» Problem to work on:
When you reach the line that contains "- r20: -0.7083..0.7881" in the data below, start reproducing lines exactly, and stop after the line that contains "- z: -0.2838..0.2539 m".

» Exercise data:
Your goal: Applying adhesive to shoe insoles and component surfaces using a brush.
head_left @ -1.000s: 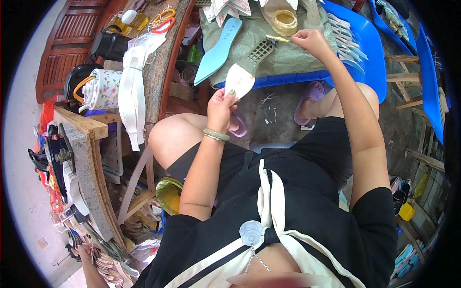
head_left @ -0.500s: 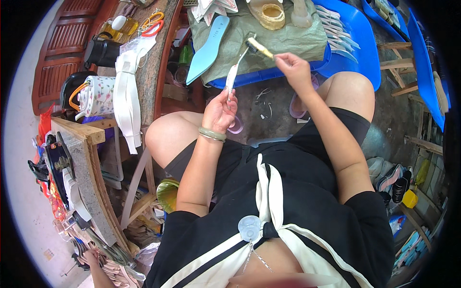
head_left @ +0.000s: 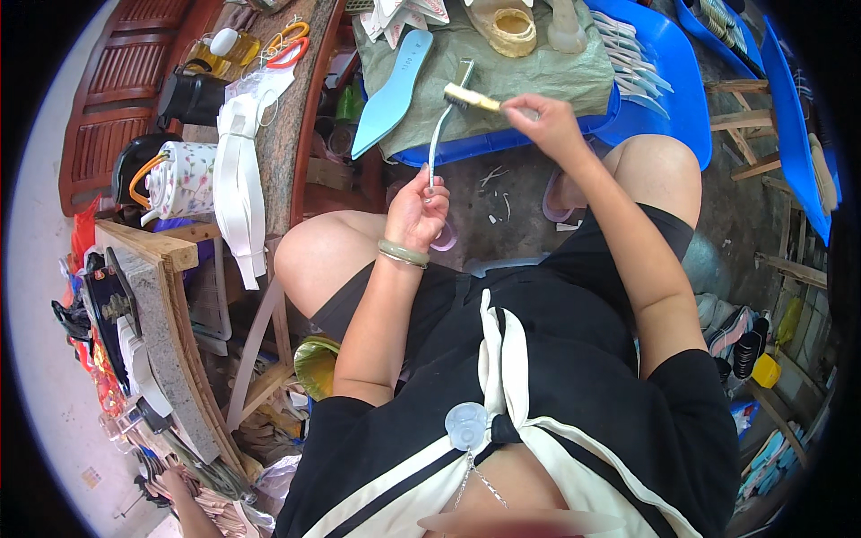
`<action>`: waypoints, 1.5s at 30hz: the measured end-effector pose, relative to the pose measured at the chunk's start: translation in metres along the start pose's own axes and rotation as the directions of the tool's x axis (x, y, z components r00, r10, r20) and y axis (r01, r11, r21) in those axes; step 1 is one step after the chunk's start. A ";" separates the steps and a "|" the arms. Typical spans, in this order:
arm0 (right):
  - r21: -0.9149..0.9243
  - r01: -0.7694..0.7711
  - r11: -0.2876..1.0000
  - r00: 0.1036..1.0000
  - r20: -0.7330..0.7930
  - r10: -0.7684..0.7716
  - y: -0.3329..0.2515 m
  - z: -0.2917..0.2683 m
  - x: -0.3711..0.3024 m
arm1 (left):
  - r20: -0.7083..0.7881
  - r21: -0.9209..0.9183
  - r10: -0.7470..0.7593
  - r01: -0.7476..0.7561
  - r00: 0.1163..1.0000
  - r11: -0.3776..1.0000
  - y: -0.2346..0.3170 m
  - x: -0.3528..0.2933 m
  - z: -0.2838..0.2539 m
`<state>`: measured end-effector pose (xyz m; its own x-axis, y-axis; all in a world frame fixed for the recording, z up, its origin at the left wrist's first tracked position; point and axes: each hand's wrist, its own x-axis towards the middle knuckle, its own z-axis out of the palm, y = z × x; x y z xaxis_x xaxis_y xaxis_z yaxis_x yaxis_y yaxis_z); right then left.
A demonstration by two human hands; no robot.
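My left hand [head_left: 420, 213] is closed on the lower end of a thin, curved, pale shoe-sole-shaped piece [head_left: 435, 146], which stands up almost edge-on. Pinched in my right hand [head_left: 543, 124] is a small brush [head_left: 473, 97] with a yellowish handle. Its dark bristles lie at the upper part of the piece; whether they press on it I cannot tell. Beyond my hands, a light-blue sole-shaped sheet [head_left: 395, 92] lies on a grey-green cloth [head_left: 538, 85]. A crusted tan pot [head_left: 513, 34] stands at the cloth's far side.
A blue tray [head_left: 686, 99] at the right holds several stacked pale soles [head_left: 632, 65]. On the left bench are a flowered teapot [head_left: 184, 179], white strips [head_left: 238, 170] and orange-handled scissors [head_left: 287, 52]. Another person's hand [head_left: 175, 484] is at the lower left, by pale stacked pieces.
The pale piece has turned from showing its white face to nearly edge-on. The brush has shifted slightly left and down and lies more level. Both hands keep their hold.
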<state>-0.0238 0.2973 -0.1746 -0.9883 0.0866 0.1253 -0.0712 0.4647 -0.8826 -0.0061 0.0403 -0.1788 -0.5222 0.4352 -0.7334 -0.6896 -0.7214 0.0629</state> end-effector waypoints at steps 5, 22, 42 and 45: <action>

» Expected answer:
  - r20: -0.7083..0.7881
  - r21: -0.9209..0.9183
  - r10: -0.7470..0.7593
  - r01: -0.7476..0.7561
  - r00: 0.1163..1.0000
  - r11: -0.3776..1.0000
  - y: -0.2346..0.3170 m
  - x: -0.3528..0.2933 m
  - z: -0.2838..0.2539 m

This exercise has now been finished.